Le salon parisien de l’armement 2026 a cette année une saveur particulière. Les entreprises ukrainiennes, nombreuses et décomplexées, ont débarqué avec une gamme impressionnante de drones et de robots terrestres directement issus du champ de bataille. Pas des prototypes de laboratoire, pas des PowerPoint aguicheurs : des systèmes qui ont survécu à une guerre de haute intensité et qui continuent d’évoluer à une vitesse que l’industrie occidentale peine à égaler.
Ce qui frappe le plus, c’est l’écart de rythme. L’Europe défense suit encore des cycles d’acquisition longs, lourds, bureaucratiques. L’Ukraine, elle, a appris à itérer vite, à tester en conditions réelles, à corriger en quelques semaines ce que d’autres mettraient des années à modifier. Le drone n’est plus un gadget technologique de luxe : c’est l’arme structurante du conflit moderne.

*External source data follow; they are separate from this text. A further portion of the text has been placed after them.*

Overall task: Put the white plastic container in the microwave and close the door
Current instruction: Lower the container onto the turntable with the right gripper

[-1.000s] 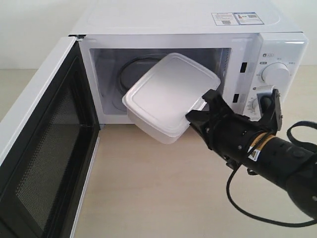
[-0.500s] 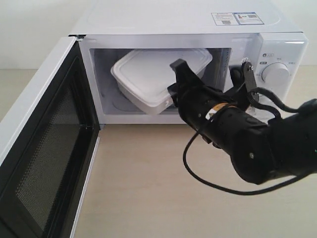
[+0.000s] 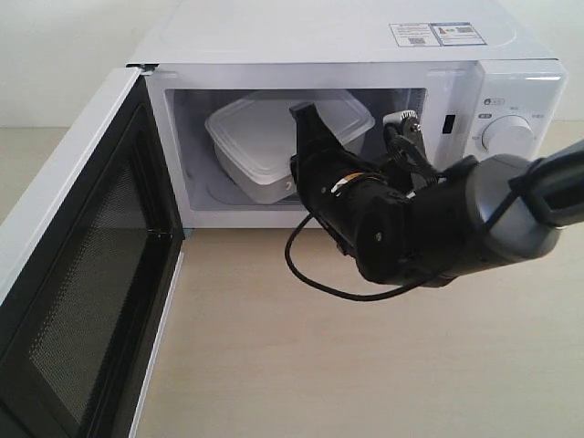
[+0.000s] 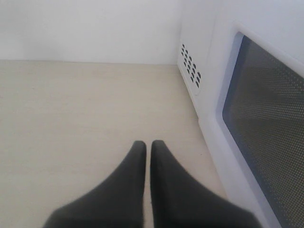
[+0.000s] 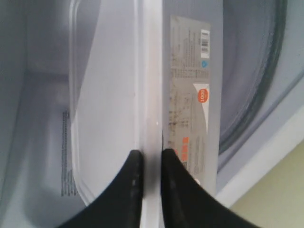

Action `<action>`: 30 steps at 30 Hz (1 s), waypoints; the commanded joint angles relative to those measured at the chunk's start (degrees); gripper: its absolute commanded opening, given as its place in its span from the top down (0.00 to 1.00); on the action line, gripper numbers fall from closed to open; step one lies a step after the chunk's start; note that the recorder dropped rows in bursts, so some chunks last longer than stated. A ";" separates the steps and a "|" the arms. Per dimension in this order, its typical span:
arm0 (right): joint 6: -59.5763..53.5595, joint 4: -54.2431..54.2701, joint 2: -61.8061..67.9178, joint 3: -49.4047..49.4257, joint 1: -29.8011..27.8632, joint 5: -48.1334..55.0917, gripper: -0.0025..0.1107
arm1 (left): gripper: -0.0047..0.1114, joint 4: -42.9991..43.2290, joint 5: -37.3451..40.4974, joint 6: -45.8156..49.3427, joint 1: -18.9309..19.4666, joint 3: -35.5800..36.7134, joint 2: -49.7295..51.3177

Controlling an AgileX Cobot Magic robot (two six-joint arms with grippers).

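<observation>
**SEATING THE CONTAINER IN THE OVEN**

**Exterior view.** The container is inside the microwave, past the front opening. It sits tilted, with its near edge raised. The right claw reaches into the opening and grips that near edge. The door stands wide open on the left. Whether the container's far end rests on anything cannot be told. Lower the wrist until the container lies level, then release. If let go while tilted, it may slide or settle crooked.

**Left wrist view.** The left claw hovers over the table with its jaws together and nothing between them. It is on the outer side of the door, beside the dark window. It appears well placed to push the door shut, but only once the right arm is clear of the opening.

**Right wrist view.** The right claw's fingers are clamped on the container's rim, one on either side. A printed label shows just beside the rim, apparently on the container's body. The glass turntable lies beyond. Open the jaws fully, then withdraw straight back so the rim is not dragged along.
</observation>
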 commanded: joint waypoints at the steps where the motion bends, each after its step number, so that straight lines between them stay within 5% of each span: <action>1: -0.73 5.26 1.54 -3.16 0.15 -1.77 0.98 | 0.92 -0.12 -0.02 0.21 0.21 0.22 -0.20; 30: -2.91 10.52 4.41 -5.78 -0.10 -5.26 0.98 | 0.92 -0.12 -0.02 0.21 0.21 0.22 -0.20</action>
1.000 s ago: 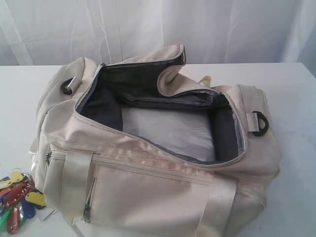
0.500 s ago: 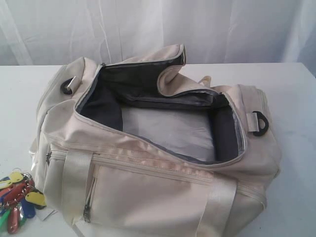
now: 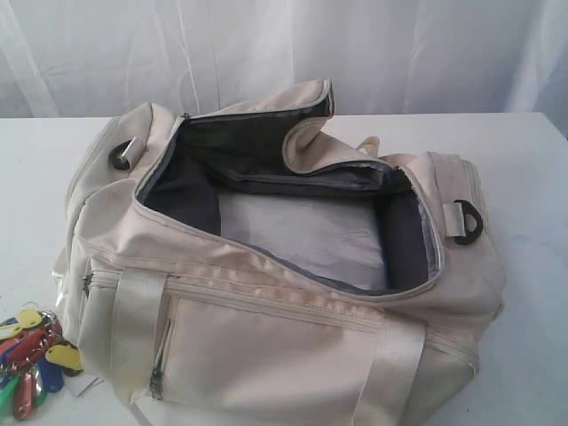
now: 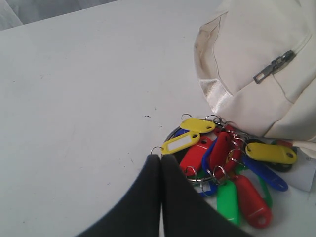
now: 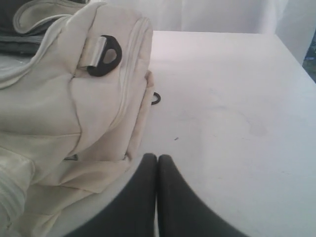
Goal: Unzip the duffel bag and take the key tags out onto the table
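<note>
We see the duffel bag [image 3: 284,311] lying across the white counter [image 3: 532,177], its top zip undone and its mouth gaping, so that the dark grey lining [image 3: 186,191] and a paler floor show inside. The key tags [image 3: 31,359] lie outside it on the counter, a bunch of red, yellow, blue and green tags on metal rings. In the exterior view they sit just beside the bag's near left corner. The left claw [image 4: 161,158] is closed, its two black fingers pressed flat together with nothing between them. Its tips are right by the nearest yellow tag, and we cannot tell whether they touch it. The right claw [image 5: 157,158] is likewise closed tight and empty, over bare counter close to the bag's other end, where a black D-ring [image 5: 104,55] hangs in a webbing loop. A white curtain [image 3: 355,44] hangs behind the counter.
</note>
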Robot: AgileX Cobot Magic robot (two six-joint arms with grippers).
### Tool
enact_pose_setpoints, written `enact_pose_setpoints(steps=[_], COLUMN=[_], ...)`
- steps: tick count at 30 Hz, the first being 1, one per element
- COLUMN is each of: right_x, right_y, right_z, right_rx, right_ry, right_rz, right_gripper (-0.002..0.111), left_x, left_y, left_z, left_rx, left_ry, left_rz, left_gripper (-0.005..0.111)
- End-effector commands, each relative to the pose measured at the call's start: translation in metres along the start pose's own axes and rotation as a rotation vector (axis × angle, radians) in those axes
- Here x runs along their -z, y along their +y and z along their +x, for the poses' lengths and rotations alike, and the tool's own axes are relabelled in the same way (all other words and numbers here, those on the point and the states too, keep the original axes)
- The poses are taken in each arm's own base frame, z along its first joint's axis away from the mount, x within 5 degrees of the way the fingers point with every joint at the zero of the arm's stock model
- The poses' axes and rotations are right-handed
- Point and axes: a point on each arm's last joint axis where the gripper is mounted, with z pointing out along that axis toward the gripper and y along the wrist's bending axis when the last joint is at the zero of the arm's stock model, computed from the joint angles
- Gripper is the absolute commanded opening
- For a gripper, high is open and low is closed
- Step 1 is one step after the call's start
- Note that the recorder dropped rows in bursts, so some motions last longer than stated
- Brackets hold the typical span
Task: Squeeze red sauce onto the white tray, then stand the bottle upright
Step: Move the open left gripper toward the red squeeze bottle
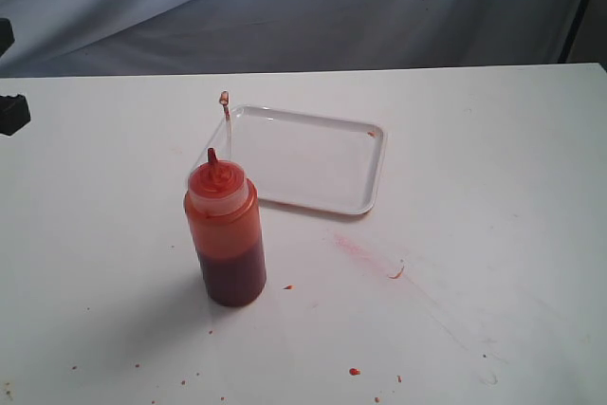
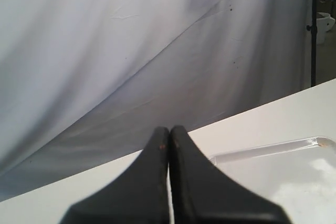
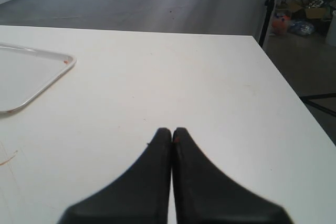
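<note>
So bottle (image 1: 226, 234) upright nr white tray (image 1: 313, 206) edge, apart; left pincer (image 2: 168, 132) & right pincer (image 3: 172, 131) pressed together, empty.

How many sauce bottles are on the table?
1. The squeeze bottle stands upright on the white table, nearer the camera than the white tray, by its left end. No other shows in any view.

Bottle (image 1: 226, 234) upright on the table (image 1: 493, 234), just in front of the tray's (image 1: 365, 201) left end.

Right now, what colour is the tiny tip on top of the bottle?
The nozzle tip is red, seen best in the exterior view.
</note>
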Motion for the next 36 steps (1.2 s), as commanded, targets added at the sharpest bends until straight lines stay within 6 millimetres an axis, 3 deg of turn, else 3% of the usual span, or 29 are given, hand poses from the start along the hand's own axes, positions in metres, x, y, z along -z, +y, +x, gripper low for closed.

« L’Europe est nue » : cette formule prononcée à Eurosatory résume une réalité que les états-majors ne peuvent plus ignorer.
La robotique terrestre autonome, sujet prioritaire dans les cercles tech depuis des années, trouve ici sa validation opérationnelle la plus concrète à ce jour. Les robots ukrainiens présentés ne sont pas des démonstrateurs : certains assurent déjà des missions de ravitaillement, d’évacuation ou de reconnaissance sous menace directe. L’automatisation de la guerre n’est plus une question philosophique, c’est un fait accompli sur le terrain.
Pour l’industrie européenne, le choix est clair : s’adapter à cette cadence ou rester spectatrice d’une révolution qu’elle n’aura pas su anticiper. La question n’est pas tant technologique que culturelle. Et ça, aucun salon ne peut le régler à lui seul.